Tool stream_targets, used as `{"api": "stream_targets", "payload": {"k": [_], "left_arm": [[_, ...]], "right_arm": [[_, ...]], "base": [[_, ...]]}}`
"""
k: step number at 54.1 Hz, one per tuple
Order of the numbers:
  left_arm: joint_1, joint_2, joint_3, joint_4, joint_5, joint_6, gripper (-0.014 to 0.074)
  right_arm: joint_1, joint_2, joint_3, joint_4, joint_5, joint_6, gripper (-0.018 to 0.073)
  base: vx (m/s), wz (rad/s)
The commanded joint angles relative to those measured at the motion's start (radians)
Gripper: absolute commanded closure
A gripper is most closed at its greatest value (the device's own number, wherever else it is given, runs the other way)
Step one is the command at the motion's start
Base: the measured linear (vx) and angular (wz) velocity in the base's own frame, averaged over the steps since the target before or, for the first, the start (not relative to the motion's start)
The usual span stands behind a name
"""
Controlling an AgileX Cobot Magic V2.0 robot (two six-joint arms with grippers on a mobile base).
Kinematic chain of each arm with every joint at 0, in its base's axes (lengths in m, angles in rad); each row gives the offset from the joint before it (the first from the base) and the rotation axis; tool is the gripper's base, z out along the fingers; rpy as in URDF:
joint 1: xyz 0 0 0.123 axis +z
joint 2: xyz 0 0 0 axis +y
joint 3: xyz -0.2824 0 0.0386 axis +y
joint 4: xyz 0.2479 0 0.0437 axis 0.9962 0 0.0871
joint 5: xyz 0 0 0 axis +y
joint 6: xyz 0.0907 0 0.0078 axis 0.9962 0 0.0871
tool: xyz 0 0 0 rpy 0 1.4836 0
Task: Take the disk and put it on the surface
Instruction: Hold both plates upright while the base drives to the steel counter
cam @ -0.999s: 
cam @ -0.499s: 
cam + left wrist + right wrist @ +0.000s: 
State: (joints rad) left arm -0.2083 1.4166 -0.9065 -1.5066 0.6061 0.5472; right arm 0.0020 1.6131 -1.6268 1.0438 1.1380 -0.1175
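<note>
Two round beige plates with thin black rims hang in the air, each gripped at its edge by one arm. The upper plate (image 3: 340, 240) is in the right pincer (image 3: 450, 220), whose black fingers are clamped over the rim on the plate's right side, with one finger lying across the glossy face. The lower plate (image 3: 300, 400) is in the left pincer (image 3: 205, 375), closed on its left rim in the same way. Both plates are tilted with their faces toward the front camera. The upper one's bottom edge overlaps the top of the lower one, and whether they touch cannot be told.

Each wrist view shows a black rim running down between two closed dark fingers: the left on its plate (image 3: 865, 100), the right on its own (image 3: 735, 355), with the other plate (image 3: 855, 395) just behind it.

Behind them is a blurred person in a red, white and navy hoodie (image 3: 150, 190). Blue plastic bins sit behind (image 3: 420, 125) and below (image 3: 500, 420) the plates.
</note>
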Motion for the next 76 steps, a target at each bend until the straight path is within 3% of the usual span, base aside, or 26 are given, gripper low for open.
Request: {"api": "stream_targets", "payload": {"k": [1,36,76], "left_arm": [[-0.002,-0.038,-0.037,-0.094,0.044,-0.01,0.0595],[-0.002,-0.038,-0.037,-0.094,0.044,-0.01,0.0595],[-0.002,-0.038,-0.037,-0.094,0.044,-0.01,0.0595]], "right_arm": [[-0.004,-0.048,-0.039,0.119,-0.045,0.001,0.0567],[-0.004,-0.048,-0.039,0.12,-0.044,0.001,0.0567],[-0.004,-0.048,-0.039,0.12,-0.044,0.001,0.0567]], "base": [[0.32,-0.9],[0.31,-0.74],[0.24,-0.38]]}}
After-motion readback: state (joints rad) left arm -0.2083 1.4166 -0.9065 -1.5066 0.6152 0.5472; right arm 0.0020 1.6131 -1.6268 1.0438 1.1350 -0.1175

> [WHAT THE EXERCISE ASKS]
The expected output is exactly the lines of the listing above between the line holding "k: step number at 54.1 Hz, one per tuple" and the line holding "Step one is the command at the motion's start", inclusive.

> [COMPLETED TASK]
k: step number at 54.1 Hz, one per tuple
Order of the numbers:
  left_arm: joint_1, joint_2, joint_3, joint_4, joint_5, joint_6, gripper (-0.014 to 0.074)
  right_arm: joint_1, joint_2, joint_3, joint_4, joint_5, joint_6, gripper (-0.018 to 0.073)
  base: vx (m/s), wz (rad/s)
The commanded joint angles relative to those measured at the motion's start (radians)
Gripper: absolute commanded closure
A gripper is most closed at its greatest value (the device's own number, wherever else it is given, runs the other way)
Step one is the command at the motion's start

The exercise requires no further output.